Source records
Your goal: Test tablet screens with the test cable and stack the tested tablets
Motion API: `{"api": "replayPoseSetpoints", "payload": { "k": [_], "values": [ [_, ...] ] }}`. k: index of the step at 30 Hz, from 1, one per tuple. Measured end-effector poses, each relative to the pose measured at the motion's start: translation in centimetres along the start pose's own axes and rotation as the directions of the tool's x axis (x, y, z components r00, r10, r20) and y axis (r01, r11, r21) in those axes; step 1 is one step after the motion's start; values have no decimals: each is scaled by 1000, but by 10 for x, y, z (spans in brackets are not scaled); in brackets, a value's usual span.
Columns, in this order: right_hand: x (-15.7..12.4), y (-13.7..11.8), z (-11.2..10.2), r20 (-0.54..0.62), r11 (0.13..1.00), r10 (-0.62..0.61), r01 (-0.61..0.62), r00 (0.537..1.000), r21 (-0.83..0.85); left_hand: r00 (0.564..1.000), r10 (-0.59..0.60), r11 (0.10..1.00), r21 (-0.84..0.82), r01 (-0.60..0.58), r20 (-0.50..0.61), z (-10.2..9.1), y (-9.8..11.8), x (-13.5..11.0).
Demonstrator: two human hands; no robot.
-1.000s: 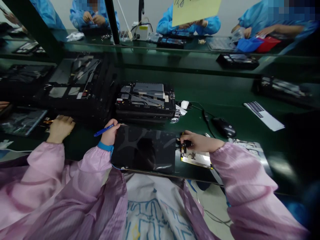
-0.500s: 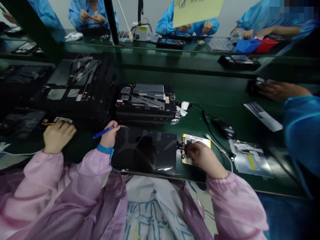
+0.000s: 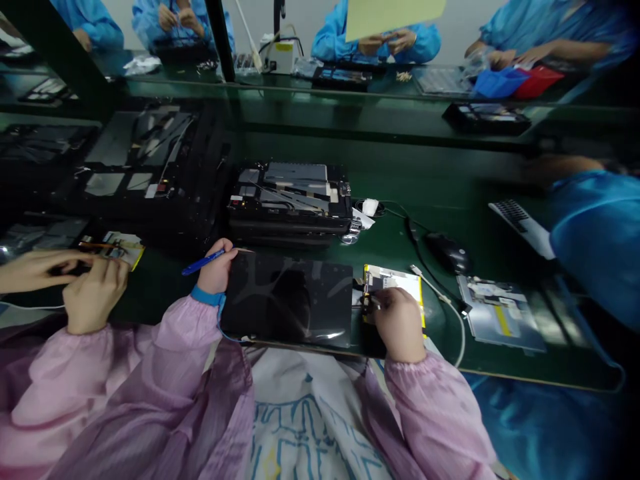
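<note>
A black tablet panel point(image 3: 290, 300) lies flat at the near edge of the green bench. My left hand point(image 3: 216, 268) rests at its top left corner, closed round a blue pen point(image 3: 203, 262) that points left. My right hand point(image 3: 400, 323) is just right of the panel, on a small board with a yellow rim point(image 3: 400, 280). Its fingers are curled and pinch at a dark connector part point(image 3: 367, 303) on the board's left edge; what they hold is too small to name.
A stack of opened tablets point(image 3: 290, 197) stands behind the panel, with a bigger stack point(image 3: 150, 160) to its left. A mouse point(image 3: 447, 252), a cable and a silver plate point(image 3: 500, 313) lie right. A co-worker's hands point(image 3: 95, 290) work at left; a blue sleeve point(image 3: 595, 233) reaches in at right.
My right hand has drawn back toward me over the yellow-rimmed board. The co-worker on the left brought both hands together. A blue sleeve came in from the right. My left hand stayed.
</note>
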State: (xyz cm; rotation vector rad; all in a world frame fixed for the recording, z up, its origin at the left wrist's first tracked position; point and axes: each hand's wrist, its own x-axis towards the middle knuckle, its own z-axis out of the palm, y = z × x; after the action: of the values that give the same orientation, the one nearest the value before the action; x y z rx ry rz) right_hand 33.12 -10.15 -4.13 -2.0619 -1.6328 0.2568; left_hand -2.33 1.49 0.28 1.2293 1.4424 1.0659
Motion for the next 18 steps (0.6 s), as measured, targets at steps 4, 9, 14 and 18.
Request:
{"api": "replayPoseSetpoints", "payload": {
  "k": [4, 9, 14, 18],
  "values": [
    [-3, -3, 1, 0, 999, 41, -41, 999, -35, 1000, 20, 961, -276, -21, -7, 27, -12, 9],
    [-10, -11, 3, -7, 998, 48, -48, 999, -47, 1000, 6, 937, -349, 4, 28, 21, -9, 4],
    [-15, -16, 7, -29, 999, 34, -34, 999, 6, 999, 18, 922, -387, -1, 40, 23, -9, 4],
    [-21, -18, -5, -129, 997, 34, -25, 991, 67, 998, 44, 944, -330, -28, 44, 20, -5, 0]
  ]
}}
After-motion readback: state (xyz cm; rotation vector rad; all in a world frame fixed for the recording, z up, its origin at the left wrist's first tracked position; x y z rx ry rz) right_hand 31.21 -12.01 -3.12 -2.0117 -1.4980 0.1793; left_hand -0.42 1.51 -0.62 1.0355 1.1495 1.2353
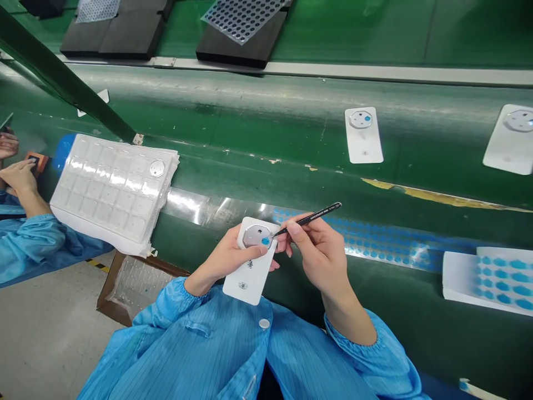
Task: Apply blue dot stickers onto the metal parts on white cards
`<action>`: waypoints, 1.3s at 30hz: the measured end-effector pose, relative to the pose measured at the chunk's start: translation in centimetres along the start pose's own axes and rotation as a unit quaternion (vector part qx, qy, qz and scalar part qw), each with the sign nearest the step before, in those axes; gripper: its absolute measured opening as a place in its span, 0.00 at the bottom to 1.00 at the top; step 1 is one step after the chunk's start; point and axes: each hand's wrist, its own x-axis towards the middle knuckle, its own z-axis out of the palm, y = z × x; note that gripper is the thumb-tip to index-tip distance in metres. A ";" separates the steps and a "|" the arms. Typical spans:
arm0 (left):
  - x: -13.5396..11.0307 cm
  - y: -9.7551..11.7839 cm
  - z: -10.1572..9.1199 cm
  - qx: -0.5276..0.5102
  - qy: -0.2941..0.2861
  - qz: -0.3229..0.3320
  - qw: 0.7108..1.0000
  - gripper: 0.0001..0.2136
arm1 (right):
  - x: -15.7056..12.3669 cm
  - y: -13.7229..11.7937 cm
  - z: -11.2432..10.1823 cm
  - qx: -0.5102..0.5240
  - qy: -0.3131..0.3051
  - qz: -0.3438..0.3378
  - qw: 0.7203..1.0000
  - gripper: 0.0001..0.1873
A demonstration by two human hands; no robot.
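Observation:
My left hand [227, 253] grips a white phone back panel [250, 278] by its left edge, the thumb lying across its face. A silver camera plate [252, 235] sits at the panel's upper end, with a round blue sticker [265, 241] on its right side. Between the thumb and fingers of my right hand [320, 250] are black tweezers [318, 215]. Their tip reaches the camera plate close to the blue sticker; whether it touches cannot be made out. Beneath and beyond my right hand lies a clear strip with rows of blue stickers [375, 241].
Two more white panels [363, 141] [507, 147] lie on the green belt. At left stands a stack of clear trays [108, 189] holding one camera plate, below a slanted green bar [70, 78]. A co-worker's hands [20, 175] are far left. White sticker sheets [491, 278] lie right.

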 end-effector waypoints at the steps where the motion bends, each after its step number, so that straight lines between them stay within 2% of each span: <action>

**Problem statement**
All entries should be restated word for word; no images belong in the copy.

**Your response**
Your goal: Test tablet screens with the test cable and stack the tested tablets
Motion API: `{"api": "replayPoseSetpoints", "payload": { "k": [_], "values": [ [_, ...] ] }}`. k: index of the step at 30 Hz, from 1, one per tuple. Measured end-effector poses, each relative to the pose measured at the motion's start: translation in centimetres along the start pose's own axes and rotation as the directions of the tool's x axis (x, y, z components r00, r10, r20) and y axis (r01, r11, r21) in those axes; step 1 is one step after the motion's start; values have no decimals: each is scaled by 1000, but by 10 for x, y, z (spans in brackets are not scaled); in brackets, a value's usual span.
Columns, in this order: right_hand: x (-15.7..12.4), y (-13.7..11.8), z (-11.2..10.2), r20 (-0.54..0.62), r11 (0.13..1.00), r10 (-0.62..0.61), r01 (-0.61..0.62), r00 (0.537..1.000), r21 (-0.83..0.85); left_hand: r00 (0.564..1.000), r10 (-0.59..0.60), r11 (0.10..1.00), r21 (-0.84..0.82), r01 (-0.60..0.58), r20 (-0.50..0.61), z (-10.2..9.1), y (-9.8..11.8), x (-13.5..11.0).
Demonstrator: two human hands; no robot.
-1.000s: 
-0.500s: 
+0.000s: 
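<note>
A black tablet panel point(image 3: 290, 300) lies flat at the near edge of the green bench. My left hand point(image 3: 216, 268) rests at its top left corner, closed round a blue pen point(image 3: 203, 262) that points left. My right hand point(image 3: 400, 323) is just right of the panel, on a small board with a yellow rim point(image 3: 400, 280). Its fingers are curled and pinch at a dark connector part point(image 3: 367, 303) on the board's left edge; what they hold is too small to name.
A stack of opened tablets point(image 3: 290, 197) stands behind the panel, with a bigger stack point(image 3: 150, 160) to its left. A mouse point(image 3: 447, 252), a cable and a silver plate point(image 3: 500, 313) lie right. A co-worker's hands point(image 3: 95, 290) work at left; a blue sleeve point(image 3: 595, 233) reaches in at right.
My right hand has drawn back toward me over the yellow-rimmed board. The co-worker on the left brought both hands together. A blue sleeve came in from the right. My left hand stayed.
</note>
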State: (xyz cm; rotation vector rad; all in a world frame fixed for the recording, z up, its origin at the left wrist's first tracked position; point and axes: each hand's wrist, its own x-axis towards the middle knuckle, its own z-axis out of the palm, y = z × x; after the action: of the values that give the same orientation, the one nearest the value before the action; x y z rx ry rz) right_hand 33.12 -10.15 -4.13 -2.0619 -1.6328 0.2568; left_hand -2.33 1.49 0.28 1.2293 1.4424 1.0659
Motion for the next 18 steps (0.6 s), as measured, targets at steps 4, 9, 14 and 18.
Request:
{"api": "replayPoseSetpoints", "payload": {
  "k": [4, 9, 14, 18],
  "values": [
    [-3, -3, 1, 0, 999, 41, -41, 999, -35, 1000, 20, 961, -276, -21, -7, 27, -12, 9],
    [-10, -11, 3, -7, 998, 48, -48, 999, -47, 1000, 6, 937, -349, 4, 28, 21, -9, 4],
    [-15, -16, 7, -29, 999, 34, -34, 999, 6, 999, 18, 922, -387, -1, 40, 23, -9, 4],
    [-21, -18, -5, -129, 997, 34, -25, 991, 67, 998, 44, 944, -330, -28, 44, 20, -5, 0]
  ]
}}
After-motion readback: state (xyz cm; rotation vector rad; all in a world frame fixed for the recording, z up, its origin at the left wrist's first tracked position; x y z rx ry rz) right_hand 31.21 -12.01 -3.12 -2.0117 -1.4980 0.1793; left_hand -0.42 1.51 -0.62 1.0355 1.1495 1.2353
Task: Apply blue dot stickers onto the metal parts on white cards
`<action>`: waypoints, 1.3s at 30hz: the measured end-effector pose, relative to the pose measured at the chunk's start: translation in centimetres along the start pose's own axes and rotation as a unit quaternion (vector part qx, qy, qz and scalar part qw), each with the sign nearest the step before, in those axes; gripper: its absolute measured opening as a place in its span, 0.00 at the bottom to 1.00 at the top; step 1 is one step after the chunk's start; point and axes: each hand's wrist, its own x-axis towards the middle knuckle, its own z-axis out of the palm, y = z × x; note that gripper is the thumb-tip to index-tip distance in metres. A ";" separates the steps and a "|" the arms. Typical spans:
arm0 (left):
  - x: -13.5396..11.0307 cm
  - y: -9.7551..11.7839 cm
  - z: -10.1572..9.1199 cm
  - qx: -0.5276..0.5102
  - qy: -0.2941..0.2861
  - qz: -0.3229..0.3320
  - qw: 0.7108..1.0000
  - gripper: 0.0001..0.2136
arm1 (right):
  - x: -15.7056..12.3669 cm
  - y: -13.7229..11.7937 cm
  - z: -11.2432..10.1823 cm
  - qx: -0.5102..0.5240
  - qy: -0.3131..0.3051
  - qz: -0.3438..0.3378
  - qw: 0.7203..1.0000
  - gripper: 0.0001..0.1873
A demonstration by two human hands; no robot.
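Observation:
My left hand [227, 253] grips a white phone back panel [250, 278] by its left edge, the thumb lying across its face. A silver camera plate [252, 235] sits at the panel's upper end, with a round blue sticker [265, 241] on its right side. Between the thumb and fingers of my right hand [320, 250] are black tweezers [318, 215]. Their tip reaches the camera plate close to the blue sticker; whether it touches cannot be made out. Beneath and beyond my right hand lies a clear strip with rows of blue stickers [375, 241].
Two more white panels [363, 141] [507, 147] lie on the green belt. At left stands a stack of clear trays [108, 189] holding one camera plate, below a slanted green bar [70, 78]. A co-worker's hands [20, 175] are far left. White sticker sheets [491, 278] lie right.
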
 end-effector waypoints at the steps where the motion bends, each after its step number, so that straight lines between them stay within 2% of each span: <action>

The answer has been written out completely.